EXERCISE INSTRUCTIONS :: What you return should be every line of the material, unchanged.

INFORMATION SHOWN ::

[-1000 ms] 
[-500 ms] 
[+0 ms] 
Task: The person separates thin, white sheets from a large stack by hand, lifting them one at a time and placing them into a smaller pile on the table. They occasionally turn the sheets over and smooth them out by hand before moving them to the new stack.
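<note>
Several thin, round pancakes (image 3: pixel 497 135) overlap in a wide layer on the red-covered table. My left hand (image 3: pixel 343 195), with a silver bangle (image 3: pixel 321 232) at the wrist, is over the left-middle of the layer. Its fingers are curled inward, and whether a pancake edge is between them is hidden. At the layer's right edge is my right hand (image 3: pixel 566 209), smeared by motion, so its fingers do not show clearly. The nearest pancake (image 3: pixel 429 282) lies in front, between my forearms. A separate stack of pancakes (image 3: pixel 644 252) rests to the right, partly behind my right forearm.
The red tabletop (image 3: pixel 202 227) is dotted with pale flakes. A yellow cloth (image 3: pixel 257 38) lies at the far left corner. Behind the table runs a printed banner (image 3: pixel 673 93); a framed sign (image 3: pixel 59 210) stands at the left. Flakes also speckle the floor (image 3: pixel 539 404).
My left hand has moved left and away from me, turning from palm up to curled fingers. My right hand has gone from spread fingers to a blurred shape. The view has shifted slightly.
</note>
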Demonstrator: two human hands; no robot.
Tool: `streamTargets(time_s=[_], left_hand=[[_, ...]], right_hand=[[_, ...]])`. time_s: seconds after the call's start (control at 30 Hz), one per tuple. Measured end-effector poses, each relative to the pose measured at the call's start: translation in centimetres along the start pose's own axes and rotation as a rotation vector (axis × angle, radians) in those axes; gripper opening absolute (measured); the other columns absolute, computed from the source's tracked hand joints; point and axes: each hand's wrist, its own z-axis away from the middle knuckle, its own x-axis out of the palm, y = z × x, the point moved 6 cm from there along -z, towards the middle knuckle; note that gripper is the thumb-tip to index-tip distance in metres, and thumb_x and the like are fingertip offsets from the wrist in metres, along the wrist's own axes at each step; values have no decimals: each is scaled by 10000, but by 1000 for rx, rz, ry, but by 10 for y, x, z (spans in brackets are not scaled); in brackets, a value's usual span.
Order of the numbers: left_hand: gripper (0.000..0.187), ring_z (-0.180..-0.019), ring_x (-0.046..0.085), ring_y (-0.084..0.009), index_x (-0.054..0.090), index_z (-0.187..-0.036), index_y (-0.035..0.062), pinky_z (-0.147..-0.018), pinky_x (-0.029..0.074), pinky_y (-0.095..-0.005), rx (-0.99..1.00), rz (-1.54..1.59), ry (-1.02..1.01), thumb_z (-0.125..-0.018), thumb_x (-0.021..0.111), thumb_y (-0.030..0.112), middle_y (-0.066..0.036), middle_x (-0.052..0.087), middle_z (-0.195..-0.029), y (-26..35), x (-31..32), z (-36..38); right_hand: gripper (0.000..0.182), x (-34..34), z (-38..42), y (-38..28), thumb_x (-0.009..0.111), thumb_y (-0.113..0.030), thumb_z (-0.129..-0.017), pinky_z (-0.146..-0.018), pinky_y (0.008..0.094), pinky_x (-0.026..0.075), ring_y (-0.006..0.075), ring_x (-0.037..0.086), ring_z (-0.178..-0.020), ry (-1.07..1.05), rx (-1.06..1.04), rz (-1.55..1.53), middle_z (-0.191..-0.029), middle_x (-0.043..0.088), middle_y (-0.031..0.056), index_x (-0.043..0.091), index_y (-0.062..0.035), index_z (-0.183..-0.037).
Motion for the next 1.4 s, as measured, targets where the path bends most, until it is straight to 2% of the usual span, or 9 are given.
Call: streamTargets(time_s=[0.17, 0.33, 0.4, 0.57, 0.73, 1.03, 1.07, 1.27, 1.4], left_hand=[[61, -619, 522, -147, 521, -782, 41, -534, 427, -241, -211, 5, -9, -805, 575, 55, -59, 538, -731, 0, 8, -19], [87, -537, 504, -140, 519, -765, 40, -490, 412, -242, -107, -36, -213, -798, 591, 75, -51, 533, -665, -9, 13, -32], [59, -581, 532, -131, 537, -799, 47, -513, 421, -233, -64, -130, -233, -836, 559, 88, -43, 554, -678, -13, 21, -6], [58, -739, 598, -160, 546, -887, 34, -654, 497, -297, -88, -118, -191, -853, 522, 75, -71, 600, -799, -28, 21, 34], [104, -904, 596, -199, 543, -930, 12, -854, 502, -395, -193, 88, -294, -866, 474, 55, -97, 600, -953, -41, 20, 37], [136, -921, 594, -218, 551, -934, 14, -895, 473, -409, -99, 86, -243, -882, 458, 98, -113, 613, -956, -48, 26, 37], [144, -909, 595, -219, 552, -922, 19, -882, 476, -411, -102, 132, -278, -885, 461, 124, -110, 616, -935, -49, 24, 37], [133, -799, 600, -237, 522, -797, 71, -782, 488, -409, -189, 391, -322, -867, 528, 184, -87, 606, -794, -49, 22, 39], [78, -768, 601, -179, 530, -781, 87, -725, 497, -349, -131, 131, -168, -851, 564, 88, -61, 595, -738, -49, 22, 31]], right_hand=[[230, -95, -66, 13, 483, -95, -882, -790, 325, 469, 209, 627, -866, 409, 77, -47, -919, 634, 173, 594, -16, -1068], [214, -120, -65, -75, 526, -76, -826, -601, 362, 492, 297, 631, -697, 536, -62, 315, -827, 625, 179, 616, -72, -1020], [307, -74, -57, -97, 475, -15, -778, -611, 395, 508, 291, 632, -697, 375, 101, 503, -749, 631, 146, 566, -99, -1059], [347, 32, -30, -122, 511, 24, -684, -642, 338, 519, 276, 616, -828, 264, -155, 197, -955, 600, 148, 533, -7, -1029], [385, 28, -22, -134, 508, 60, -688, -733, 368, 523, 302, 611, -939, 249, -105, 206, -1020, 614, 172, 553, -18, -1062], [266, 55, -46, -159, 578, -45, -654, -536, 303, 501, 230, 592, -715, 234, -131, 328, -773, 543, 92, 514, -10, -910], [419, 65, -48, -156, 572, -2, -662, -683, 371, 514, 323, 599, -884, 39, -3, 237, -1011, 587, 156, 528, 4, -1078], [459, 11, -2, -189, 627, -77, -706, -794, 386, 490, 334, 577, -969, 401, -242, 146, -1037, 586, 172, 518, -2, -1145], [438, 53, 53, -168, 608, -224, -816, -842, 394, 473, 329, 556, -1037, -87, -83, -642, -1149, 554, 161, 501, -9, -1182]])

ANSWER TO THIS PROBLEM ::
[-1000 ms] 
[-500 ms] 
[+0 ms] 
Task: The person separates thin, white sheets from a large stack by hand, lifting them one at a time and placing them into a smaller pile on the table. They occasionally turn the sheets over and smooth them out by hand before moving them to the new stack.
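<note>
Several thin, round pancakes (image 3: pixel 497 135) overlap in a wide layer on the red-covered table. My left hand (image 3: pixel 343 195), with a silver bangle (image 3: pixel 321 232) at the wrist, is over the left-middle of the layer. Its fingers are curled inward, and whether a pancake edge is between them is hidden. At the layer's right edge is my right hand (image 3: pixel 566 209), smeared by motion, so its fingers do not show clearly. The nearest pancake (image 3: pixel 429 282) lies in front, between my forearms. A separate stack of pancakes (image 3: pixel 644 252) rests to the right, partly behind my right forearm.
The red tabletop (image 3: pixel 202 227) is dotted with pale flakes. A yellow cloth (image 3: pixel 257 38) lies at the far left corner. Behind the table runs a printed banner (image 3: pixel 673 93); a framed sign (image 3: pixel 59 210) stands at the left. Flakes also speckle the floor (image 3: pixel 539 404).
My left hand has moved left and away from me, turning from palm up to curled fingers. My right hand has gone from spread fingers to a blurred shape. The view has shifted slightly.
</note>
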Demonstrator: two human hands; no robot.
Tool: `streamTargets(time_s=[_], left_hand=[[_, ...]], right_hand=[[_, ...]])`. time_s: seconds after the call's start (control at 30 Hz), one per tuple. Measured end-effector poses, each relative to the pose measured at the call's start: translation in centimetres along the start pose's own axes and rotation as a rotation vector (axis × angle, radians) in those axes; gripper opening absolute (measured); the other columns absolute, computed from the source's tracked hand joints; point and axes: each hand's wrist, its own z-axis away from the middle knuckle, its own x-axis out of the palm, y = z × x, the point moved 6 cm from there along -z, towards the middle knuckle; note that gripper is the thumb-tip to index-tip distance in metres, and thumb_x and the like are fingertip offsets from the wrist in metres, along the wrist's own axes at each step; values have no decimals: each is scaled by 10000, but by 1000 for rx, rz, ry, but by 10 for y, x, z (spans in brackets are not scaled); in brackets, a value's usual span.
Order of the numbers: left_hand: gripper (0.000..0.187), ring_z (-0.180..-0.019), ring_x (-0.046..0.085), ring_y (-0.084..0.009), index_x (-0.054..0.090), index_z (-0.187..-0.036), index_y (-0.035..0.062), pinky_z (-0.147..-0.018), pinky_x (-0.029..0.074), pinky_y (-0.095..-0.005), rx (-0.99..1.00), rz (-1.54..1.59), ry (-1.02..1.01), thumb_z (-0.125..-0.018), thumb_x (-0.021..0.111), thumb_y (-0.030..0.112), middle_y (-0.066..0.036), middle_x (-0.052..0.087), middle_z (-0.195..-0.029), y (-26..35), x (-31..32), z (-36..38); right_hand: gripper (0.000..0.182), x (-34..34), z (-38..42), y (-38..28), thumb_x (-0.009..0.111), thumb_y (-0.113..0.030), thumb_z (-0.129..-0.017), pinky_z (-0.146..-0.018), pinky_y (0.008..0.094), pinky_x (-0.026..0.075), ring_y (-0.006..0.075), ring_x (-0.037..0.086), ring_z (-0.178..-0.020), ry (-1.07..1.05), rx (-1.06..1.04), rz (-1.55..1.53), middle_z (-0.191..-0.029), middle_x (-0.043..0.088), middle_y (-0.031..0.056), index_x (-0.043..0.091), index_y (-0.062..0.035), index_z (-0.183..-0.037).
Motion for the next 1.4 s, as measured, targets where the path bends most, until it is straight to 2% of the usual span, or 9 are given.
Call: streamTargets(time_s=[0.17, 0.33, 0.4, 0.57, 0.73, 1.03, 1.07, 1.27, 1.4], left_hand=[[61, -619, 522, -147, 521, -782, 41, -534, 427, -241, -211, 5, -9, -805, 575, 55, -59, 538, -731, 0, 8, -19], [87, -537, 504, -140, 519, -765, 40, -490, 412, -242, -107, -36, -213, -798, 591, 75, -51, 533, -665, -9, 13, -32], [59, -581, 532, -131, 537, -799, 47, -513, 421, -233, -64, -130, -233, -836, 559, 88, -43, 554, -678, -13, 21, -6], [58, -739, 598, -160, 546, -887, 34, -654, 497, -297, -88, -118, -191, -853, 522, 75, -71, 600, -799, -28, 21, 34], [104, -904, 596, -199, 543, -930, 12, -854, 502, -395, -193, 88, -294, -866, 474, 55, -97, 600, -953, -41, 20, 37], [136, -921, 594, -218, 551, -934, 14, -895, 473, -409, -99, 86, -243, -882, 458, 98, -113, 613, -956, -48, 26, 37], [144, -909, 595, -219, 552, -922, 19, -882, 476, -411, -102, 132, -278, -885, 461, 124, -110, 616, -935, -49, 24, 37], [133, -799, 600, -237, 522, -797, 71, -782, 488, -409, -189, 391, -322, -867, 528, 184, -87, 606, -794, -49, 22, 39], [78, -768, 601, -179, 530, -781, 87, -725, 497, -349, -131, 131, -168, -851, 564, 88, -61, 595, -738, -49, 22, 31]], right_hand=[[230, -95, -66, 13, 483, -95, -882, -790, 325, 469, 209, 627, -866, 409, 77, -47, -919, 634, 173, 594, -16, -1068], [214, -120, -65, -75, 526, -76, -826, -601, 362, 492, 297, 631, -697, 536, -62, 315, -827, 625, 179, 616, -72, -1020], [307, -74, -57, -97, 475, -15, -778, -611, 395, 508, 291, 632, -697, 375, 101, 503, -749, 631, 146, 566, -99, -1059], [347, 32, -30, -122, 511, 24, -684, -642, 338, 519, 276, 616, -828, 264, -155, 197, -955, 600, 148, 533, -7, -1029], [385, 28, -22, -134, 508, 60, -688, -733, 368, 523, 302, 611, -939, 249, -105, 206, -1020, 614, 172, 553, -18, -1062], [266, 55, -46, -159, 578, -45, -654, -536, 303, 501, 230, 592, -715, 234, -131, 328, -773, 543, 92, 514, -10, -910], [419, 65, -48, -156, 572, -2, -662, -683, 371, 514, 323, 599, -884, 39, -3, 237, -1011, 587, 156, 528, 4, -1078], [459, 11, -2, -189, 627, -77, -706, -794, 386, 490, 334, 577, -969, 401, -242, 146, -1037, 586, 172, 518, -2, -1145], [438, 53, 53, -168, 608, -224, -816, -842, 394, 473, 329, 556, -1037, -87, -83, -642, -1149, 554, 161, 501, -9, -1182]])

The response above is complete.